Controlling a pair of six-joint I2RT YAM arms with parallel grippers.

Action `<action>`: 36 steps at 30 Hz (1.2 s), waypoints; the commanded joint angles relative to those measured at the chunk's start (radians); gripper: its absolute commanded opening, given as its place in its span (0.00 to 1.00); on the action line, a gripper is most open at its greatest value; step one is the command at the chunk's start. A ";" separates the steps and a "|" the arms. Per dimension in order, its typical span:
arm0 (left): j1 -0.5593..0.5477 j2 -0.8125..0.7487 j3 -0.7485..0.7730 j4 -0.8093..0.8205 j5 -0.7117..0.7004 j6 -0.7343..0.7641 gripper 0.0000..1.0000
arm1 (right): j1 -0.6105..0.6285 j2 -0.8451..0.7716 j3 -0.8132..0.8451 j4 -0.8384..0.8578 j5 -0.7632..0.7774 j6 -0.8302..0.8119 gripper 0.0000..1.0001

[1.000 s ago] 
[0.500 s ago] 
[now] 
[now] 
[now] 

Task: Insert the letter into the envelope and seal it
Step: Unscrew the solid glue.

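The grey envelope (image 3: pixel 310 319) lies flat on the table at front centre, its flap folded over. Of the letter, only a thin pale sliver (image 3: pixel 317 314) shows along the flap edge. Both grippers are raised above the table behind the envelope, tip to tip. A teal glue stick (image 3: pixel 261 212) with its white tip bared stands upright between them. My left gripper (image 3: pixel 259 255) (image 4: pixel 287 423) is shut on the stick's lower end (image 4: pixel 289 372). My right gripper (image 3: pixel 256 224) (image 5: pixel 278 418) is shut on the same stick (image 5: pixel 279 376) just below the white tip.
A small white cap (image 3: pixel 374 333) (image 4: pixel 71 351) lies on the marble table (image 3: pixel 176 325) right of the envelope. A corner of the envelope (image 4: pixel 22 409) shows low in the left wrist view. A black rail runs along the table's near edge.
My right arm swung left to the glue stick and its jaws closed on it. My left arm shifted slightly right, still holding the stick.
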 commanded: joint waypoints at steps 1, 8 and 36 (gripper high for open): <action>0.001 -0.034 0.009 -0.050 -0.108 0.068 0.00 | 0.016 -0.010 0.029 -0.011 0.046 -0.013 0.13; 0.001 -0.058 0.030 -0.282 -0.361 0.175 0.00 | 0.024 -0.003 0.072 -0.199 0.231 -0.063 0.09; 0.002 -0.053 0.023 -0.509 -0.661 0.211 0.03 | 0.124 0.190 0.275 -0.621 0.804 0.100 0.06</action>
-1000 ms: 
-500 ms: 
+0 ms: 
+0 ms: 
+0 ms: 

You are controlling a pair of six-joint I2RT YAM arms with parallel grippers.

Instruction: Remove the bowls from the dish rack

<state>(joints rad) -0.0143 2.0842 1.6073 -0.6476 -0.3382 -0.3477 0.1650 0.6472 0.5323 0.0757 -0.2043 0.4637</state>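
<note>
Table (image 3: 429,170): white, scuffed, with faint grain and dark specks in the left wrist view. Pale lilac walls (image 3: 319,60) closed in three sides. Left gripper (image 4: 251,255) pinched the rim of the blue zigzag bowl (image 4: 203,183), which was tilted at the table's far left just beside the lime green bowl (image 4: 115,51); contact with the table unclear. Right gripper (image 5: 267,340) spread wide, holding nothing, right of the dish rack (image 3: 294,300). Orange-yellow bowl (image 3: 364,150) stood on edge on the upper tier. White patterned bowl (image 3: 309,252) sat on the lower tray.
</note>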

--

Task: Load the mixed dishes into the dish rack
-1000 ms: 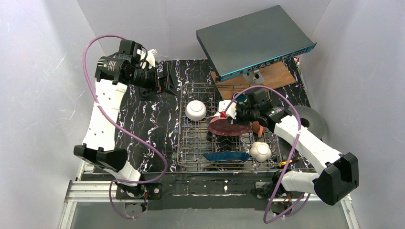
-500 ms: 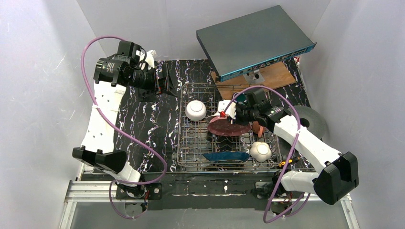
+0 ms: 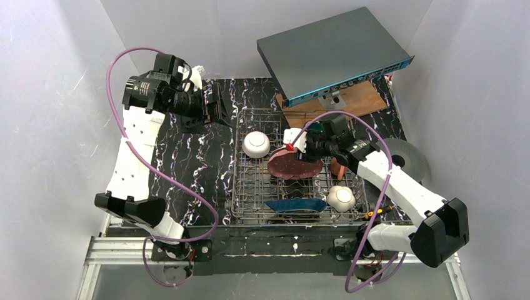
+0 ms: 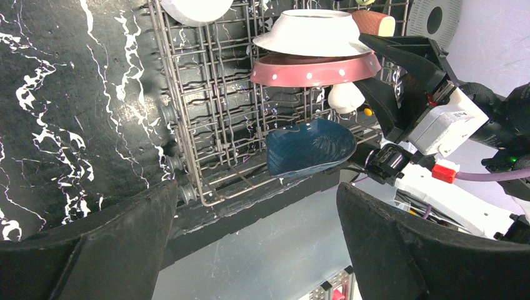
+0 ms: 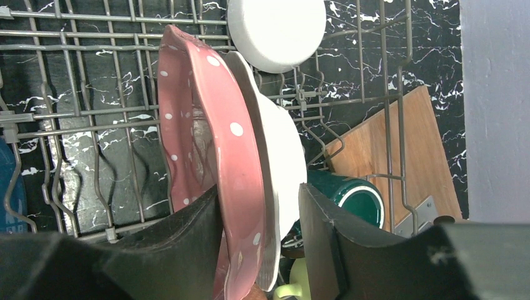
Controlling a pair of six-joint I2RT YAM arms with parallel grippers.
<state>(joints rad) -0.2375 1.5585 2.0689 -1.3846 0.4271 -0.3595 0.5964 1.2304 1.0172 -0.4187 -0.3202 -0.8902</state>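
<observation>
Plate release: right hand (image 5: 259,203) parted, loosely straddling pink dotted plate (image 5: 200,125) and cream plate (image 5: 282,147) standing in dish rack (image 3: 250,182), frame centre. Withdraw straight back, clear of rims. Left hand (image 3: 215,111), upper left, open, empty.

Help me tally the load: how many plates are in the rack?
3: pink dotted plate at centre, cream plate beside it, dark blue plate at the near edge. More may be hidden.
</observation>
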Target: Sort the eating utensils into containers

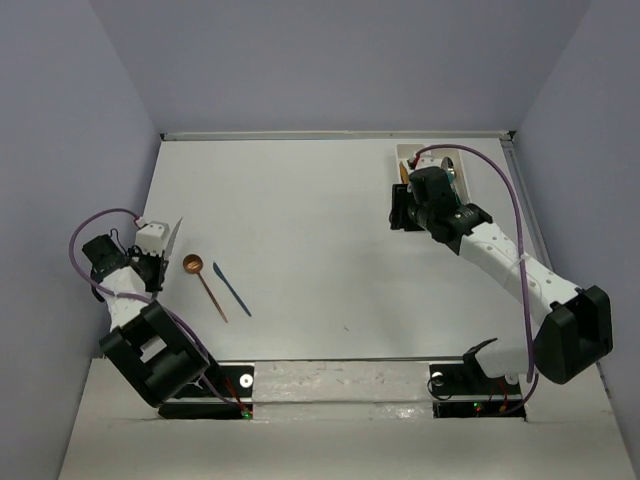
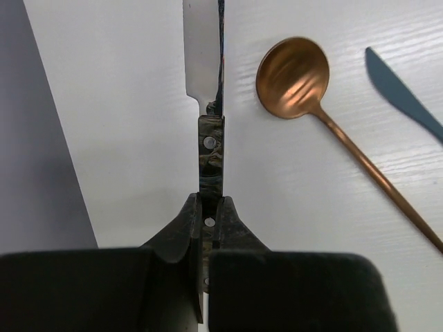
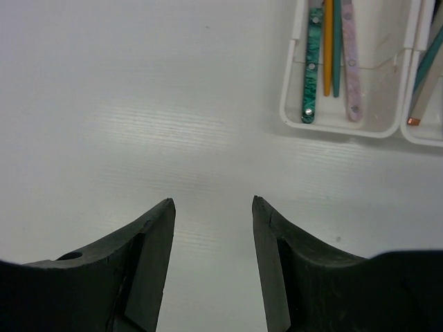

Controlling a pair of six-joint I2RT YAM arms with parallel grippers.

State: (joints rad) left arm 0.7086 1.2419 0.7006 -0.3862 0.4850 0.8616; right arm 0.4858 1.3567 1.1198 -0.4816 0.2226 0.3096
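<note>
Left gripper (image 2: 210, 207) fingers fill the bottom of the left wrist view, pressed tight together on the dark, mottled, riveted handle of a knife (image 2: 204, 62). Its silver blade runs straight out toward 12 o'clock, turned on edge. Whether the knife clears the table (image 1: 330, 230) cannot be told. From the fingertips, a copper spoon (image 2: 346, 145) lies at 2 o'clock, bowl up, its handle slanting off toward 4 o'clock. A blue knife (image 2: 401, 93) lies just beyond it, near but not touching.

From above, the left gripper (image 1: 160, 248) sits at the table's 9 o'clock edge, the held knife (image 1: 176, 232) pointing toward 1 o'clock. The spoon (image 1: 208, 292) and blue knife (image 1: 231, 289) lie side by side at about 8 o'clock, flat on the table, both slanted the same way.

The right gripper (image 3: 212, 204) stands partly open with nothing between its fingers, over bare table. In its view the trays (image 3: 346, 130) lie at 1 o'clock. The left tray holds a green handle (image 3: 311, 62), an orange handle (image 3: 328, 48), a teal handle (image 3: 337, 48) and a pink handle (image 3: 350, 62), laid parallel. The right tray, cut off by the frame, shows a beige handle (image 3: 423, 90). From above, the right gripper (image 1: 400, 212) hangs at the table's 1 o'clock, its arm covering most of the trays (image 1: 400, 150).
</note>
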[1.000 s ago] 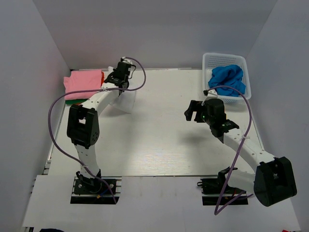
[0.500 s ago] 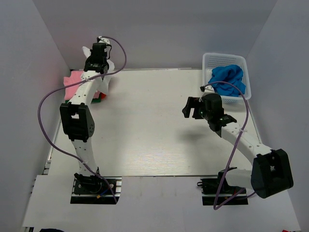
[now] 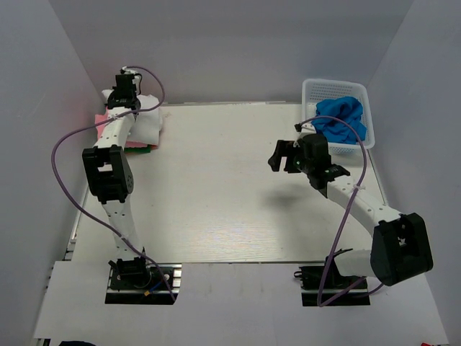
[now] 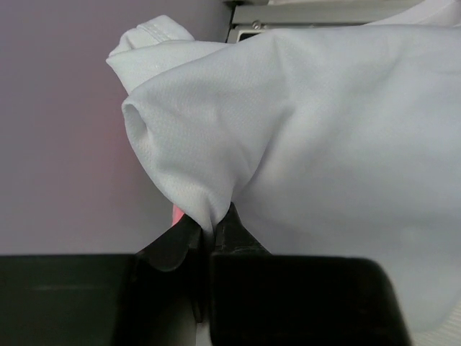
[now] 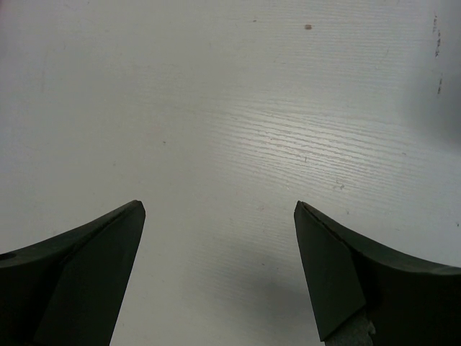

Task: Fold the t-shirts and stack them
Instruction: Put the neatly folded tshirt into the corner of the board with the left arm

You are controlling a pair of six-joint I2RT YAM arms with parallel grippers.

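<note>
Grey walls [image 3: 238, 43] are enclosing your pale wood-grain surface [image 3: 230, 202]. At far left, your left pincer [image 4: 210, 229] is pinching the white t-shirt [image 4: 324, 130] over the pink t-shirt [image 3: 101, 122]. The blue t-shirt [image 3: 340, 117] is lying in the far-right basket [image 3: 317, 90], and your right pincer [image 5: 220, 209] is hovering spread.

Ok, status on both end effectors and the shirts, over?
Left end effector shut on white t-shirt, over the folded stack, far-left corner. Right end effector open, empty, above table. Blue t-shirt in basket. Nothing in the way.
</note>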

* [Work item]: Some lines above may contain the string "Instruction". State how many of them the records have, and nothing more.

* [Solved exercise]: 2